*** THE DATA ***

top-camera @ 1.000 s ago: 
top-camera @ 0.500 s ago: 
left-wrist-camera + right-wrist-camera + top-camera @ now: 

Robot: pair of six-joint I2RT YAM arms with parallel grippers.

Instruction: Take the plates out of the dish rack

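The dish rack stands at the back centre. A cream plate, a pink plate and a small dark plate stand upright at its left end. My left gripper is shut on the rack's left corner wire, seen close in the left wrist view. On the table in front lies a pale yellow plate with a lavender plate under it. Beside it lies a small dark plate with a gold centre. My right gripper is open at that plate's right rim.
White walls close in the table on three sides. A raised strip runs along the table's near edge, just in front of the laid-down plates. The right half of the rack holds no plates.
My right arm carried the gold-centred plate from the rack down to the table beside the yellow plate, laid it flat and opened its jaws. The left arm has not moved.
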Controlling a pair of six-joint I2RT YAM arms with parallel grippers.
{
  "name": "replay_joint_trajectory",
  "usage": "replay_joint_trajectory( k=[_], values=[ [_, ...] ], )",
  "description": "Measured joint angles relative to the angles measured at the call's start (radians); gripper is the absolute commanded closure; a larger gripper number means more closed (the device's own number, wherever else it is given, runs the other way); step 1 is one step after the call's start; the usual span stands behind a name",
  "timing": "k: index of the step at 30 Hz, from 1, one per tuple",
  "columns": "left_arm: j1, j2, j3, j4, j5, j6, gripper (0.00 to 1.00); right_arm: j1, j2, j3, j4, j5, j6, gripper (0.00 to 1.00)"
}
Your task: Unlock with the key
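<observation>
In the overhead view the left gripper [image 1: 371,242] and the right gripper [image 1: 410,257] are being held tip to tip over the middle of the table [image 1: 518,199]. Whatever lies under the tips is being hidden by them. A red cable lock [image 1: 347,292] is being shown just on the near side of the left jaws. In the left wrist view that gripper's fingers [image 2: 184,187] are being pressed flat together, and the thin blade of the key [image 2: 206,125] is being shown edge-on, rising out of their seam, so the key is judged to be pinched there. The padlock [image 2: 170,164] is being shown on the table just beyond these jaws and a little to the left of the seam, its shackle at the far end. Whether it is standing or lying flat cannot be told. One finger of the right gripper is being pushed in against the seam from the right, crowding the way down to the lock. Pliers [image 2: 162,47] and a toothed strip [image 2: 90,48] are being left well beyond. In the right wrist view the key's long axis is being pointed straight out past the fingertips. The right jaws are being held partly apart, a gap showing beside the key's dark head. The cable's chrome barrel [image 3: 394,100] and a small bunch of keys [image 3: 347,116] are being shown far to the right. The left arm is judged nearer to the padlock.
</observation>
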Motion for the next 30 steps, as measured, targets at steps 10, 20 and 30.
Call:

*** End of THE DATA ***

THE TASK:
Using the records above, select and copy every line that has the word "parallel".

OUTPUT FOR THIS EXERCISE:
Robot: pair of six-joint I2RT YAM arms with parallel grippers.
Controlling a pair of six-joint I2RT YAM arms with parallel grippers.

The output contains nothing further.